The new De Minimis Notice does not change the market share thresholds under which companies are able to assess whether their agreements have an appreciable impact on competition in breach of the prohibition. Accordingly, agreements entered into between actual or potential competitors whose combined market share does not exceed 10 percent on any of the relevant markets affected by the agreement are exempt. Equally, agreements entered into between non-competitors where the market share of each company is below 15 percent are not caught by Article 101(1) TFEU. For agreements exceeding the market share thresholds set out in the De Minimis Notice, they do not automatically breach the prohibition but they will need to be assessed individually.
The new adopted provisions clarify, however, that the De Minimis Notice will not provide a safe harbor for agreements containing hardcore restrictions of competition referred to as restrictions “by object.” “By object” restrictions are those considered to be so serious that by their very nature and regardless of any effect they may have, they are capable of damaging competition. Any agreements which are restrictive “by object” will always constitute a violation of Article 101(1) TFEU and cannot benefit from the safe harbor.
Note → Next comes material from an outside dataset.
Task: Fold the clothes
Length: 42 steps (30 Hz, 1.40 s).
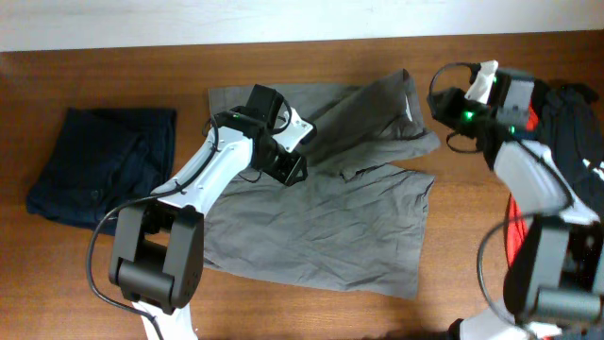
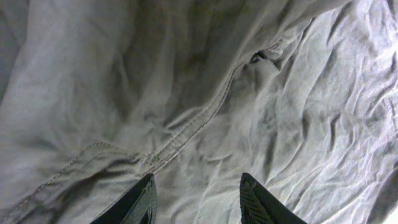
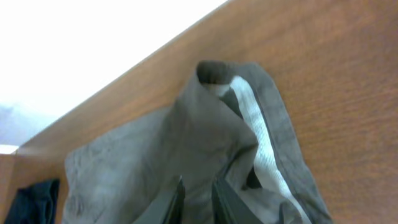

The revised rules are intended to reflect the latest changes brought by the 2010 vertical and horizontal block exemption regulations and more importantly, the European Court of Justice’s decision in Expedia. In this ruling, the Court held that an anti-competitive agreement “by object” constitutes an appreciable restriction on competition and cannot be considered as minor because they have by definition an appreciable impact on competition. This is a change with the previous case law applying the De Minimis doctrine to all agreements of minor importance restricting competition “by object” or “by effect” to the exclusions of those containing hardcore restrictions.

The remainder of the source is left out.